Many media commentators and ‘IR’ scholars, myself included, focused substantially on President Donald Trump’s ‘Asia tour’. Several analysts have emphasized competitive regional balancing dynamics, especially between China and the U.S., on key security and trade issues. It was widely commented that Trump’s priorities for this visit were his concerns over trade and North Korea. This focus on Trump’s agenda sometimes under-emphasized other significant multilateral and bilateral agreements during these meetings, from which the American President was often excluded.

These summit meetings indicated some processes remaking regional multilateralism, or even Asia-Pacific ‘regionalism’, with significant consequences for world politics. They further underscored the possible benefits from reassessing our analytical frameworks for studying international relations. There are disadvantages to analyzing the Asia-Pacific region through American lenses, such as the logics or metaphors of ‘hub-and-spokes’, ‘containment’, ‘pivots’, ‘balancing’, or even ‘re-balancing’. Many IR scholars accepted this U.S.-influenced disciplinary context and its analytical constraints, partly due to the excellence of much of the scholarship from American universities; but equally, perhaps, because of a common perception that U.S. leadership was the cornerstone of multilateral cooperation since the 1940s, and the ‘liberal international order’ should be understood as an American-led world order.

Just as the end of the Cold War destabilized mainstream IR theorizing in the 1990s, opening space for social constructivism, feminism, green IR theory, and new research areas, contemporary global authority shifts might provide the impetus for scholarly innovation. We should assess Amitav Acharya’s proposal to constitute what he calls a new ‘Global IR’, to which the Rising Powers Project arguably contributes. This Global IR could integrate new voices and be open to alternative issues and approaches, beyond the materialist, rational-actor assumptions of much conventional scholarship on international relations.

My own research has focused on the significance of decentralizing strategic, political, and cognitive authority in global economic governance. I argue this has integrated developing and Asia-Pacific states, plus non-state actors, more deeply in global governance. The increasing global significance of regional cooperation, regionalism, and even ‘mega-regionalism’, is part of this decentralizing authority and was underlined by these Asia-Pacific meetings. The new Comprehensive and Progressive Trans-Pacific Partnership (CPTPP), agreed at the Asia-Pacific Economic Cooperation (APEC) forum by the so-called ‘TPP11’, following Trump’s withdrawal from the Trans-Pacific Partnership (TPP), once again demonstrated that post-Cold War ‘open’ regionalism does not depend on American leadership. It also marginalized the American President’s calls for more bilateral trade agreements, further undermining U.S. international influence and authority.

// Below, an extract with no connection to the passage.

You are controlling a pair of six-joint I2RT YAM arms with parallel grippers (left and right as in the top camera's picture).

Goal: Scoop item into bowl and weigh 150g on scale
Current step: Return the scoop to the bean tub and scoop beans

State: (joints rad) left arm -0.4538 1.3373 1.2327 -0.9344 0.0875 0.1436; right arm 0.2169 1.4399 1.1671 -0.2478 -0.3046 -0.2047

Much has occurred during the past two weeks, beyond the global media focus on President Trump. Chinese President Xi Jinping and Japanese Prime Minister Shinzo Abe have been the key regional influencers on economic issues, their international authority having been augmented by recent domestic political successes. Ian Bremmer, speaking on the November 12th broadcast of CNN’s Fareed Zakaria GPS, noted that President Xi and China’s ‘Belt and Road Initiative’ (BRI) were a much greater regional focus of attention this month than Trump’s trade agenda. Bremmer also mentioned the historic significance of President Xi’s speech at the 19th National Congress of the Communist Party, in which Xi endorsed China’s role as a global power. Trump’s badly-received ‘America First’ speech at APEC, in which he accused other participating states of exploiting America on trade, no doubt influenced the much warmer reception for Xi’s APEC speech, which praised regional efforts at multilateral economic cooperation.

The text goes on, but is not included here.